• **What is being asked**
Your task is to count the lines of the entries below that include the word "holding" and to give only the resulting number.

• **Data in this exercise**

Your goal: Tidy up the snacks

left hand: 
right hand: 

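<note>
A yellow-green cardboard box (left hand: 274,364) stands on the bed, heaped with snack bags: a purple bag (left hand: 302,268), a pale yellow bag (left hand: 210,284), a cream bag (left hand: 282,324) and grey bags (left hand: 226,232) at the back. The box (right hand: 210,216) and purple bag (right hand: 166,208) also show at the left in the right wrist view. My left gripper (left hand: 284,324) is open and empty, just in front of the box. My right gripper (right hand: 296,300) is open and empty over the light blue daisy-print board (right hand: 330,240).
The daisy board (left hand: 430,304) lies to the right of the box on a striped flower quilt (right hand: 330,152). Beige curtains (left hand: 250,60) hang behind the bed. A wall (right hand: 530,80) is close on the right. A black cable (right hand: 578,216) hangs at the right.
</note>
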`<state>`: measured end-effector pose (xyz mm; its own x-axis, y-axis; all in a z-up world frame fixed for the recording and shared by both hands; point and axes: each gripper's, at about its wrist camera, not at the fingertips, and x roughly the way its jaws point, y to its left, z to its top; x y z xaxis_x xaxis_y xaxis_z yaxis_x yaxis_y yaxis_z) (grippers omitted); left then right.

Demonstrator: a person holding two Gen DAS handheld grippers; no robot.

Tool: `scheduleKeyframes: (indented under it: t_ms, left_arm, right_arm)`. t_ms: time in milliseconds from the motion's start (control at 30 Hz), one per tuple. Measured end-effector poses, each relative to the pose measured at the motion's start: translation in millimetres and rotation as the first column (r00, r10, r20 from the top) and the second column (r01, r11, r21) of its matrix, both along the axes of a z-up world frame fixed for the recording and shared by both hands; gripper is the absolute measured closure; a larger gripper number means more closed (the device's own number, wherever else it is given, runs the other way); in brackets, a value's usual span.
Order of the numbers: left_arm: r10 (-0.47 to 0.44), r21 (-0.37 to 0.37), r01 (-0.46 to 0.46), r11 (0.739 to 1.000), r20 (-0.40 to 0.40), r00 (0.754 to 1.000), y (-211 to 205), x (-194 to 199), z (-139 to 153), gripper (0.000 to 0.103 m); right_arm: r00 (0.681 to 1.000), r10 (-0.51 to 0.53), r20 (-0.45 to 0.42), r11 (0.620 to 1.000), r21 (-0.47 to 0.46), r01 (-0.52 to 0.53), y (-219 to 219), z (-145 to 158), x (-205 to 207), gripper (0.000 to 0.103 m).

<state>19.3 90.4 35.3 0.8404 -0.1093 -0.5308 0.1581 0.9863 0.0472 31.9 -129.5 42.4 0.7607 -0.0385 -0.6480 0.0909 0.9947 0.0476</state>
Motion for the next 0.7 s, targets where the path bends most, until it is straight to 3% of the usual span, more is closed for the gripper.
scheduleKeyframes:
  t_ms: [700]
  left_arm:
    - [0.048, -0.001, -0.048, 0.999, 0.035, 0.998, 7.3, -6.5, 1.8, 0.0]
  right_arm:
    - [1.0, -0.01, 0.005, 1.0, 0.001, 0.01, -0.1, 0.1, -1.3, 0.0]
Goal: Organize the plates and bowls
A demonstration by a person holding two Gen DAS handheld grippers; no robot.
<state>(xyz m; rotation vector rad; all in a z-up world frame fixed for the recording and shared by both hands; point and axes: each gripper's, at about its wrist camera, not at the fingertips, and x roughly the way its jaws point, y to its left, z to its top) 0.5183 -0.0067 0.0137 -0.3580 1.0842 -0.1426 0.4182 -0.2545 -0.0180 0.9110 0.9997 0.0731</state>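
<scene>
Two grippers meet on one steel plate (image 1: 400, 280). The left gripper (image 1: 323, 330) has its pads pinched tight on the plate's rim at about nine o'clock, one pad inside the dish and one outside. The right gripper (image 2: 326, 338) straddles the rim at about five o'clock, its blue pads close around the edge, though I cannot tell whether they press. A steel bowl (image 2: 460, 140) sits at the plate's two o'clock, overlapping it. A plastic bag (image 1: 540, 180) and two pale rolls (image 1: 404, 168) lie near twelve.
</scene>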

• **Written solution**
2